Source records
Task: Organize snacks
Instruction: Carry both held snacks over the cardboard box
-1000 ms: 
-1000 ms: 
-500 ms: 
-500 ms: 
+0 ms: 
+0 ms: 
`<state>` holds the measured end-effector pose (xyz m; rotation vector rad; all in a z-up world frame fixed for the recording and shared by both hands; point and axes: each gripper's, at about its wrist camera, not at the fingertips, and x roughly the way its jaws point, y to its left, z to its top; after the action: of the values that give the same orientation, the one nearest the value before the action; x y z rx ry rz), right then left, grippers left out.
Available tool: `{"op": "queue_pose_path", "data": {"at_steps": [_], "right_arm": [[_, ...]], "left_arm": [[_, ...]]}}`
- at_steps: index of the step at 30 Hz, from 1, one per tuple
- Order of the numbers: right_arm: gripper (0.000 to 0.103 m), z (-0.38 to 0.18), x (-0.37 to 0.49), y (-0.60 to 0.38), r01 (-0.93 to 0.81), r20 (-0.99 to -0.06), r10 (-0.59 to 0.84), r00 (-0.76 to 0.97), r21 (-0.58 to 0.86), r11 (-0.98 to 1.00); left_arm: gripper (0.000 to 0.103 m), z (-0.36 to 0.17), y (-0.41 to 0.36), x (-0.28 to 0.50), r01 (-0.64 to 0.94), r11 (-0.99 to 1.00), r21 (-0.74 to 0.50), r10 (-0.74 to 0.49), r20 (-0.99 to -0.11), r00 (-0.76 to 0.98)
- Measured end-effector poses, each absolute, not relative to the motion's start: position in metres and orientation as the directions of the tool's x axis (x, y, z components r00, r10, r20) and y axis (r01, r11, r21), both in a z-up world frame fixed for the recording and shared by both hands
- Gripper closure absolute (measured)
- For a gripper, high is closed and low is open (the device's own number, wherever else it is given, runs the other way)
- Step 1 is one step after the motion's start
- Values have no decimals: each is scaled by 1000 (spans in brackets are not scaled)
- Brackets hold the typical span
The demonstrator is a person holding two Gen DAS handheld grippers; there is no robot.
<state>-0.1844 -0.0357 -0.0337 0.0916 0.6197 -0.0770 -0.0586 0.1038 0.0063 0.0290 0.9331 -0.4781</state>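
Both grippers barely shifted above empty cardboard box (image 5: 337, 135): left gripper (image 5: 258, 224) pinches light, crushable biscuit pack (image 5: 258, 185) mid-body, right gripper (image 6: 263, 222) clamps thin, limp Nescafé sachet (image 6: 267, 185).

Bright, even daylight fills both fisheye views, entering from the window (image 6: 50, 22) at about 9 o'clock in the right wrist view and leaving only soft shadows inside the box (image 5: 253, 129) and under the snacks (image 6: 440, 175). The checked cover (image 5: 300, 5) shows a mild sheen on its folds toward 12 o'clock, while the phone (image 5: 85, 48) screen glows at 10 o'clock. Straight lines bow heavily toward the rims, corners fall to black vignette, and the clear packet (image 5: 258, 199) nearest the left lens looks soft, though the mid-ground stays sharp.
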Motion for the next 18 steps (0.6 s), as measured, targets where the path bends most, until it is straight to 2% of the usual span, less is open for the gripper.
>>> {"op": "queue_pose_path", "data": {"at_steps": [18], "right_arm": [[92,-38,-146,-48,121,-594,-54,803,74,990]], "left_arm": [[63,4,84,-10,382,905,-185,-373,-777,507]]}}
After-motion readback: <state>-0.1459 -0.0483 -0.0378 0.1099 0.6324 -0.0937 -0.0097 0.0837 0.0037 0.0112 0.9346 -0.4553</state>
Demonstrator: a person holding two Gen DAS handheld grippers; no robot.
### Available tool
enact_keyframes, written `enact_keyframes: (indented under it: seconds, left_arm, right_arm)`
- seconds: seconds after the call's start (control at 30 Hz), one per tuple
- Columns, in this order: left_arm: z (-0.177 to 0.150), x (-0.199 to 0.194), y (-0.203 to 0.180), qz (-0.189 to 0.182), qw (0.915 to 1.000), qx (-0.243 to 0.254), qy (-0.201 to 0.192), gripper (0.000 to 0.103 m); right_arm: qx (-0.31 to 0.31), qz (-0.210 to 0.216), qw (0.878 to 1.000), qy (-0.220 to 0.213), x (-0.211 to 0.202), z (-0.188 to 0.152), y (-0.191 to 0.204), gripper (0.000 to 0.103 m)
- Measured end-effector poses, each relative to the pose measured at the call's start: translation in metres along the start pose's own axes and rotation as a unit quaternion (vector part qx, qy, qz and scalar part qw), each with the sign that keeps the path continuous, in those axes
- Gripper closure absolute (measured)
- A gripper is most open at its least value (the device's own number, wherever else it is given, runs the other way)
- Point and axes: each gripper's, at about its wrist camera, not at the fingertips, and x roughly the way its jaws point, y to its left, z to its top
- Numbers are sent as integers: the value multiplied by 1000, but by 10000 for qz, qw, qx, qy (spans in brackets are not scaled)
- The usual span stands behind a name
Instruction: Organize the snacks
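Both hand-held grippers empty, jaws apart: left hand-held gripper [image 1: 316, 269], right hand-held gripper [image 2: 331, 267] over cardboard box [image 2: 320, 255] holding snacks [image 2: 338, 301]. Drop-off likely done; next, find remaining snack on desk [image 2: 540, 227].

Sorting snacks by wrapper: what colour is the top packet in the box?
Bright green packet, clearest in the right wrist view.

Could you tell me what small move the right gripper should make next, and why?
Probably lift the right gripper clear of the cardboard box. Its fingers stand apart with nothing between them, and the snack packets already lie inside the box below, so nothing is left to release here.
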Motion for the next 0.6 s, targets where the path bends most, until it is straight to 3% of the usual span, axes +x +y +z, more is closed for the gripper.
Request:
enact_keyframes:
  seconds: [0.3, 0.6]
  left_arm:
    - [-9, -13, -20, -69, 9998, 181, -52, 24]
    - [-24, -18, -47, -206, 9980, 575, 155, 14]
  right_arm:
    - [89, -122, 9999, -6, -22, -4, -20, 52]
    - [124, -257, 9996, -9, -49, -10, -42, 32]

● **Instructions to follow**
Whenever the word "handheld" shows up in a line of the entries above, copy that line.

● **Reply to the exercise**
The demonstrator is a person holding two Gen DAS handheld grippers; there is no robot.
Demonstrator: a person holding two Gen DAS handheld grippers; no robot.

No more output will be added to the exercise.